▸ **TO DO**: Begin with the line containing "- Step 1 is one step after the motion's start" and copy every line after it to the end of the entries, exactly, leaving out the lines before it.

▸ **TASK MATERIAL**:
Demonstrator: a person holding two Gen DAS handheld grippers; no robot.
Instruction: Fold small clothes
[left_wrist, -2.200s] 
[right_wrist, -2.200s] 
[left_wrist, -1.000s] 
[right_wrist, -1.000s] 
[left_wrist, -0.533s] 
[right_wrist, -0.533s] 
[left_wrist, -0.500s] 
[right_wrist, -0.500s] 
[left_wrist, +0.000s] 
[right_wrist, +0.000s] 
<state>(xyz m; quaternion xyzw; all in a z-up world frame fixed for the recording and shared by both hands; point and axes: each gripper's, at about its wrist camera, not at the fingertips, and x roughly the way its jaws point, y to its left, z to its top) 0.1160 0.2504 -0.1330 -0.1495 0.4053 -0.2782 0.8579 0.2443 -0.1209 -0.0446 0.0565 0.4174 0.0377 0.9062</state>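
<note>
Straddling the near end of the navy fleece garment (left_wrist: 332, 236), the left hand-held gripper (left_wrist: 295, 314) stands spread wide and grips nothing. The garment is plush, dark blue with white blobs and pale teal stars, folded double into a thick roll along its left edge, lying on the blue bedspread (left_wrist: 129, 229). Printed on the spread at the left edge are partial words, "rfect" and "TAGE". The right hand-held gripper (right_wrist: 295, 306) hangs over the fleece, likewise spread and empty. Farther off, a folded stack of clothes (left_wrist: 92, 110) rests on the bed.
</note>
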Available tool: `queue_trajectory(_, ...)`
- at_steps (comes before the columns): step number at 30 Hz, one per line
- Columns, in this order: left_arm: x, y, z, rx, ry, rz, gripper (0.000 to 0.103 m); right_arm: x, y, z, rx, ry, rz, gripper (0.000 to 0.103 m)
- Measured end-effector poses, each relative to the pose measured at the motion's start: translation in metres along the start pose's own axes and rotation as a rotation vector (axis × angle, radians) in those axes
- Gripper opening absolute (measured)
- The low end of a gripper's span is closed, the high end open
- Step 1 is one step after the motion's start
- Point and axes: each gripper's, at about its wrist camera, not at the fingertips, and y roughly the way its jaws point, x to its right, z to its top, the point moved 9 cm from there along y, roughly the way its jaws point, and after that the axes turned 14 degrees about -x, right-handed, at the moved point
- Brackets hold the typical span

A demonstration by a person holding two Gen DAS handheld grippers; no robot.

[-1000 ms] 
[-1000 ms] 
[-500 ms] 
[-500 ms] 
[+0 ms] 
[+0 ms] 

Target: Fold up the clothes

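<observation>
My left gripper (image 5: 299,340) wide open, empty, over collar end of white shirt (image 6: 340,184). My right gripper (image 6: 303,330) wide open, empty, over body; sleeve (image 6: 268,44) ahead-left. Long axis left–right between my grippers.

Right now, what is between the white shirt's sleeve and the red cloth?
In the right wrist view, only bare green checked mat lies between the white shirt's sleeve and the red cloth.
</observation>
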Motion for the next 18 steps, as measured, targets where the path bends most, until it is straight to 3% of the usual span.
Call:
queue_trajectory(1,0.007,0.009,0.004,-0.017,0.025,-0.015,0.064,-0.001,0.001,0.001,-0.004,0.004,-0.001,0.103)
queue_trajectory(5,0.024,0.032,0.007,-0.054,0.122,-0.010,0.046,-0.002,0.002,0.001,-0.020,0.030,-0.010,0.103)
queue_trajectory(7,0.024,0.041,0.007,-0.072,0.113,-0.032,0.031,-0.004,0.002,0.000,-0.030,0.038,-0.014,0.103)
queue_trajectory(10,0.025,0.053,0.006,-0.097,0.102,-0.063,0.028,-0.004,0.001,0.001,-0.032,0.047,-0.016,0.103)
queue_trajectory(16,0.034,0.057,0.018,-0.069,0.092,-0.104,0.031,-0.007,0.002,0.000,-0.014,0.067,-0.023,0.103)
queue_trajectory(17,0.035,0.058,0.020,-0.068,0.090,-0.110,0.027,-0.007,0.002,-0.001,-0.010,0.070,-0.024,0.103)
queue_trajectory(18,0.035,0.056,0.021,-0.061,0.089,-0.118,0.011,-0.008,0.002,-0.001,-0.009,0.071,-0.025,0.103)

▸ **TASK ANSWER**:
- Step 1 is one step after the motion's start
- Point and axes: each gripper's, at about its wrist camera, not at the fingertips, and y roughly the way its jaws point, x to its right, z to its top, the point moved 9 cm from there along y, roughly the way its jaws point, and after that the axes turned 14 degrees about -x, right-handed, at the moved point
- Brackets hold the typical span

A demonstration by a person holding two Gen DAS handheld grippers; no robot.

[-1000 ms] 
[-1000 ms] 
[-500 ms] 
[-500 ms] 
[+0 ms] 
[+0 ms] 

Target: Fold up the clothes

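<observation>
My left gripper (image 5: 299,340) wide open, empty, over collar end of white shirt (image 6: 340,184). My right gripper (image 6: 303,330) wide open, empty, over body; sleeve (image 6: 268,44) ahead-left. Long axis left–right between my grippers.

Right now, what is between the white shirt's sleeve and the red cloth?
In the right wrist view, only bare green checked mat lies between the white shirt's sleeve and the red cloth.
</observation>
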Motion for the next 18 steps, as measured, targets where the path bends most, until it is straight to 3% of the usual span.
Call:
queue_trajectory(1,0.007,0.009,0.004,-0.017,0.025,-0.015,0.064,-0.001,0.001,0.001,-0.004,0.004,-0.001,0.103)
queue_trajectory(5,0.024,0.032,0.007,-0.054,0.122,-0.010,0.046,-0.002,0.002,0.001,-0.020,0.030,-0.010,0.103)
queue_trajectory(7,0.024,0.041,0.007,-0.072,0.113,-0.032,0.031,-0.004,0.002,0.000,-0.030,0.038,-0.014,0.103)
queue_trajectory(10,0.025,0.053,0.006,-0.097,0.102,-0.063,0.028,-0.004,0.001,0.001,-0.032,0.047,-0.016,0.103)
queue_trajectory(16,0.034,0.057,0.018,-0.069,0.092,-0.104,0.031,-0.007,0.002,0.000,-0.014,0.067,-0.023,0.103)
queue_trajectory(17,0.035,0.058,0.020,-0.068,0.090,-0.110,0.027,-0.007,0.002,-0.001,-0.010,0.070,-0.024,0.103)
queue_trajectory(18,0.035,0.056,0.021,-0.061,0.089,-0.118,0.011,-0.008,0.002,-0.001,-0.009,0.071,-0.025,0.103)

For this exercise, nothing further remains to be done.